I rise to speak because I have been so moved by the speeches, not least the right reverend Prelate’s speech. I would like just to briefly address the “default on” amendments and add my support. Like others, on balance I favour the amendments in the name of the noble Lord, Lord Clement-Jones, but would willingly throw my support behind my noble friend Lady Morgan were that the preferred choice in the Chamber.

I would like to simply add two additional reasons why I ask my noble friend the Minister to really reflect hard on this debate. The first is that children become teenagers, who become young adults, and it is a gradual transition—goodness, do I feel it as the mother of a 16 year-old and a 17 year-old. The idea that on one day all the protections just disappear completely and we require our 18 year-olds to immediately reconfigure their use of all digital tools just does not seem a sensible transition to adulthood to me, whereas the ability to switch off user empowerment tools as you mature as an adult seems a very sensible transition.
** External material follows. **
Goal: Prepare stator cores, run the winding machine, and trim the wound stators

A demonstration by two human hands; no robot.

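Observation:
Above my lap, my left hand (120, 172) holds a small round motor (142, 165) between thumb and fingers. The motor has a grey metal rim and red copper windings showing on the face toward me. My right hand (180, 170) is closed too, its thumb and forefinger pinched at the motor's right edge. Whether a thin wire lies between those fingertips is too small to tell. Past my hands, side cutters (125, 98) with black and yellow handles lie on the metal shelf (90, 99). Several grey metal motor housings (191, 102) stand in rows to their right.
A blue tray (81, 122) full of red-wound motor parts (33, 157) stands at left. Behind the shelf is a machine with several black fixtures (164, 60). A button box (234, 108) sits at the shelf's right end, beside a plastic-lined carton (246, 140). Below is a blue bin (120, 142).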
Secondly, I respect very much the free speech arguments that the noble Baroness, Lady Fox, made but I do not think this is a debate about the importance of free speech. It is actually about how effective the user empowerment tools are. If they are so hard for non-vulnerable adults to turn off, what hope have vulnerable adults to be able to turn them on? For the triple shield to work and the three-legged stool to be effective, the onus needs to be on the tech companies to make these user empowerment tools really easy to turn on and turn off. Then “default on” is not a restriction on freedom of speech at all; it is simply a means of protecting our most vulnerable.